I want to prove and obtain the following properties of $F$:

  1. I want to prove that $F$ is a bounded linear functional.
  2. I want to find the function $\phi$ s.t. $F(f) = \langle f, \phi \rangle$, and I want to find $||F||$.

I instantly hit a wall in this problem. After some googling, I found out that $W_{2}^{1}$ is a kind of Sobolev space; however, this is a problem from functional analysis course, and Sobolev spaces haven't been covered. I think that this problem has a solution which doesn't use any properties of Sobolev spaces.

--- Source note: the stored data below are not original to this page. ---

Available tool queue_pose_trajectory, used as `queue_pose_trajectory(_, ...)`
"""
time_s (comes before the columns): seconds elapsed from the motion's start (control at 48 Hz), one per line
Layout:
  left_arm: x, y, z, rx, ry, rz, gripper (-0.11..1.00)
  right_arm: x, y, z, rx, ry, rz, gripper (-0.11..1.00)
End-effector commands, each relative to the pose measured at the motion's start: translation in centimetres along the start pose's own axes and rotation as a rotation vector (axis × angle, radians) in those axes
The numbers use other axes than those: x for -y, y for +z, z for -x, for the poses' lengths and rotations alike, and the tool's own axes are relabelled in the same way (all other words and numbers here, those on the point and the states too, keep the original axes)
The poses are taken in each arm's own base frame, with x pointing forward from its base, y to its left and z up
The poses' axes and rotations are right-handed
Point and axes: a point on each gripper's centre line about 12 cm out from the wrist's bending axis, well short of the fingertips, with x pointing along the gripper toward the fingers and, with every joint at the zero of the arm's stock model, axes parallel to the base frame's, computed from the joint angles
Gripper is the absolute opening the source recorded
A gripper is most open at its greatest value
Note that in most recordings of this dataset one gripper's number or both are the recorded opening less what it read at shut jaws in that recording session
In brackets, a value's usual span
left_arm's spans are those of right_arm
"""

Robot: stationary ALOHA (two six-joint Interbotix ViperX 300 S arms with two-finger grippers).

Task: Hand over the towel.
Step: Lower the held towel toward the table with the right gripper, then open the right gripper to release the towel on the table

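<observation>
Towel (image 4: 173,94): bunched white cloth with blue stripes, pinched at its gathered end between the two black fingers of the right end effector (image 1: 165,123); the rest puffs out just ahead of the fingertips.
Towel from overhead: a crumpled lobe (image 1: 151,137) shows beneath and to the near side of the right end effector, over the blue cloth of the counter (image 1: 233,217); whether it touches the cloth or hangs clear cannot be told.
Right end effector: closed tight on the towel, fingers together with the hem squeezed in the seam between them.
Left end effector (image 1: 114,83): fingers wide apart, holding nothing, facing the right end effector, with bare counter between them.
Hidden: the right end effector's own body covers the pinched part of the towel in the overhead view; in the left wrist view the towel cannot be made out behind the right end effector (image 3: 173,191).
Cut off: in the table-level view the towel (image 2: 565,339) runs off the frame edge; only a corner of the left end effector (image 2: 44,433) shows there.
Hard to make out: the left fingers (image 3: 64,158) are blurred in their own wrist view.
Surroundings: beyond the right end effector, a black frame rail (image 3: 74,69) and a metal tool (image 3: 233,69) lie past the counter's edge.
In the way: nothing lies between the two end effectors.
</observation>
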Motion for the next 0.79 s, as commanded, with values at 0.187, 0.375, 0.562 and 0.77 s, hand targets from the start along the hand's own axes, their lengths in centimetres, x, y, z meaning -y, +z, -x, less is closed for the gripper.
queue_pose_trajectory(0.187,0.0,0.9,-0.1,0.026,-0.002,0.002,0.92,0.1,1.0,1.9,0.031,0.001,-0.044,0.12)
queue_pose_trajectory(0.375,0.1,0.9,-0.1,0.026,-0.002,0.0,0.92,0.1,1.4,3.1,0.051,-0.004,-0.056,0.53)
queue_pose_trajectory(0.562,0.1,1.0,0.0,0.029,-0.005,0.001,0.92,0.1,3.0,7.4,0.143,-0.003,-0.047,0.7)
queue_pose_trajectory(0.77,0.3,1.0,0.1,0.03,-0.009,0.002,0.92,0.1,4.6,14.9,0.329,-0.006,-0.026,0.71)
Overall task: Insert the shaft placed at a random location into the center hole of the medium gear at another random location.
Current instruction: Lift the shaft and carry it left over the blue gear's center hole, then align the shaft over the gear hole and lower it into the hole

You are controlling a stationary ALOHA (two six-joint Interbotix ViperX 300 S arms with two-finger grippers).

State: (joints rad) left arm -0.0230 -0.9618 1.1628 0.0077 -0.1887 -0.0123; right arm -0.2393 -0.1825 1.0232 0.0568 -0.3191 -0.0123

I was able to prove that $F$ is bounded, albeit after some trouble:

\begin{equation} |F(f)| = |f(0)| = |f(t) - \int_{0}^{t} f'(s)ds| \leq |f(t)| + \int_{0}^{t} |f'(s)|ds \leq |f(t)| + \int_{0}^{1} |f'(s)|ds \hspace{0.5cm}(1)\end{equation}

Now, since $f$ is continuous, there exists a $t_{0}$ such that $m = |f(t_{0})| = \min_{t \in [0,1]}|f(t)|$. Then $m \leq \int_{0}^{1} |f(t)|dt$. Since $(1)$ holds for all $t \in [0,1]$, by inserting $t=t_{0}$ into $(1)$, we get

\begin{equation} |f(0)| \leq m + \int_{0}^{1}|f'(s)|ds \leq \int_{0}^{1} |f(s)|ds + \int_{0}^{1} |f'(s)|ds \leq \sqrt{\int_{0}^{1} |f'(s)|^2ds} + \sqrt{\int_{0}^{1} |f(s)|^2ds} \leq \sqrt{2}||f||. \end{equation}

For the next-to-last inequality I used Cauchy-Schwartz, and for the last inequality I used $\sqrt{a} + \sqrt{b} \leq \sqrt{2}\sqrt{a+b}$, which follows from the AM-GM inequality.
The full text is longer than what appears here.